Rievocare questo fatto incruento - dice il giornalista Nicola Pàstina che con il fratello Domenico condusse le indagini per scoprire chi fosse il “biondo tedesco” - è utilissimo per dimostrare come non tutti i nazisti erano le “belve bionde” descritte da Giuseppe Marotta. Dimostra invece come un raro, ufficiale hitleriano, protagonista di un episodio di umanità, fu poi implacabilmente punito per questa sua umanità.

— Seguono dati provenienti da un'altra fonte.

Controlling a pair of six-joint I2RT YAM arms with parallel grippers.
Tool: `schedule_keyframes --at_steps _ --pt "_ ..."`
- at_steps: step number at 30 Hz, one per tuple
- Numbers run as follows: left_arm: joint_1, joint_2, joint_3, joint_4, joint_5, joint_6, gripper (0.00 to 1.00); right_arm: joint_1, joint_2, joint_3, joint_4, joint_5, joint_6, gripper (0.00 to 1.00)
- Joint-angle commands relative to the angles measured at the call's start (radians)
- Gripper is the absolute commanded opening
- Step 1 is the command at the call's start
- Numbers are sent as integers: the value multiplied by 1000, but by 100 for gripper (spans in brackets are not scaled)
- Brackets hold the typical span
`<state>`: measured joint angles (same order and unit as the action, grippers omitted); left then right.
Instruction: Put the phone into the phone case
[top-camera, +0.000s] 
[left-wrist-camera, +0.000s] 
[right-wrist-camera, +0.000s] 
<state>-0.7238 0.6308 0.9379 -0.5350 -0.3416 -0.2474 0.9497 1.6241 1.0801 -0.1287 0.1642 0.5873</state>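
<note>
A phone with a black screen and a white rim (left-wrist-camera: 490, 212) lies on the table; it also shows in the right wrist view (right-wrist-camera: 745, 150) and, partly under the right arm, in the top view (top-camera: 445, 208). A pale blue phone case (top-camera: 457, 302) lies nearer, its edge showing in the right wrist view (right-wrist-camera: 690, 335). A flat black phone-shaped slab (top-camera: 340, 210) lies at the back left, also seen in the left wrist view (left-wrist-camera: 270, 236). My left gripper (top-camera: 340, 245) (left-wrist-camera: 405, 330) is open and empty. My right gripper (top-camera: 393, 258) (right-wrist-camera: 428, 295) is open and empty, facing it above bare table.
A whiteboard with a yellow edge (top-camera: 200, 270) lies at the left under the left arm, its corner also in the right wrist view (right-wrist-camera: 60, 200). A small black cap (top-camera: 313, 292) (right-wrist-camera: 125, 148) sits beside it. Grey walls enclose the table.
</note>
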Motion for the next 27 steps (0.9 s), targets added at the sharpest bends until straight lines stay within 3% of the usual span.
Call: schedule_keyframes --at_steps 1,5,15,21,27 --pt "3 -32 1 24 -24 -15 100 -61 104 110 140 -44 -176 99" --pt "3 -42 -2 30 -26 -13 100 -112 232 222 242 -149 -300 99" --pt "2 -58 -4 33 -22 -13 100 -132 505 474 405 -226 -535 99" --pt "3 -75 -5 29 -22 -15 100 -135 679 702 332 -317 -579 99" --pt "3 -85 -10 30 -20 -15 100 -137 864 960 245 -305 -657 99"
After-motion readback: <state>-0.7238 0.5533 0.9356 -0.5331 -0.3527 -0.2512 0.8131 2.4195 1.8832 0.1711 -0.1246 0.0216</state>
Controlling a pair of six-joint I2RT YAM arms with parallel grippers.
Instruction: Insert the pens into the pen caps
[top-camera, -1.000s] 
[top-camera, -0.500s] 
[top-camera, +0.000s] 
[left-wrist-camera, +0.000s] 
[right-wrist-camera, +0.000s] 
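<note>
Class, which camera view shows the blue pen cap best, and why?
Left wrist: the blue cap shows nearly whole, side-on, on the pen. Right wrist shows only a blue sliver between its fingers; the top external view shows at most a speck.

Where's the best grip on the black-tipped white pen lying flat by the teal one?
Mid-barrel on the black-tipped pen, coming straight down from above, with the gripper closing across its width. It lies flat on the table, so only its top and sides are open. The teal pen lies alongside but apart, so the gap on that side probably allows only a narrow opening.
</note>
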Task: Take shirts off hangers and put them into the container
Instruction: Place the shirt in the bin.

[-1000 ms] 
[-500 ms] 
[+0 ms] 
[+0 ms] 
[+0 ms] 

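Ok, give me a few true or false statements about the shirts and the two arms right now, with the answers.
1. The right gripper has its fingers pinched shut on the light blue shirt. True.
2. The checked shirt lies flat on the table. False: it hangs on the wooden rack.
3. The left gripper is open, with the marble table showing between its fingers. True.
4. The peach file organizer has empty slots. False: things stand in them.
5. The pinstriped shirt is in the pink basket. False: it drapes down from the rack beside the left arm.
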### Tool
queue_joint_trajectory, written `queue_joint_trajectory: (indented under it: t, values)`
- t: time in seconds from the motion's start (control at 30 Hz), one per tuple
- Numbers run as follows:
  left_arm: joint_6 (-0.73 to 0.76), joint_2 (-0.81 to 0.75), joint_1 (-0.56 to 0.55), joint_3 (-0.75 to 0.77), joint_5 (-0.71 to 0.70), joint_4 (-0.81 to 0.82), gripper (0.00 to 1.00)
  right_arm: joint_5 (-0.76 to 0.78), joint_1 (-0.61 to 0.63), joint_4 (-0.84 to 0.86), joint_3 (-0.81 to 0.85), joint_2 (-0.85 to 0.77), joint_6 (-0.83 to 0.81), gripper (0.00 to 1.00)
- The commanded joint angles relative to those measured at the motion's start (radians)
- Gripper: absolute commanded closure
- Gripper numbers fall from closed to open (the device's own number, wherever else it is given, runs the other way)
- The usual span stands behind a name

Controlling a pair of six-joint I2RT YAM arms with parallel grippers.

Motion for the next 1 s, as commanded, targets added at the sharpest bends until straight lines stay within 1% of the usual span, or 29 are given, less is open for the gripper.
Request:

Mario Schiralli (febbraio 2004)


Da approfondimenti successivi, si è saputo che quell’ufficiale tedesco era lo Jelo Wehl Willi Wagner. Comandato di eseguire la sentenza della fucilazione dei cinquanta ostaggi, dopo un colloquio con l’Arcivescovo di Trani mons. Petronelli, che si era offerto al posto degli ostaggi, lasciò tutti liberi, insubordinazione tanto grave da essere valutata come tradimento e come tale punita con la fucilazione. Il giovane ufficiale tedesco sarebbe stato così condotto a Barletta l’indomani e fucilato sul piazzale del Castello, ai bordi del fossato antistante l’ingresso principale e lì, sul posto, scavata una buca, sarebbe stato in tutta fretta sepolto. Notizie che il prof. Savasta dice di aver ricevuto da due testimoni oculari, Emanuele Patella, all’epoca del suo racconto barbiere in via S. Giorgio, e Antonio Carone che aveva la trattoria presso il Castello (poi la trasferirà all’inizio di via San Giorgio, nei locali oggi occupati dal ristorante Bacco).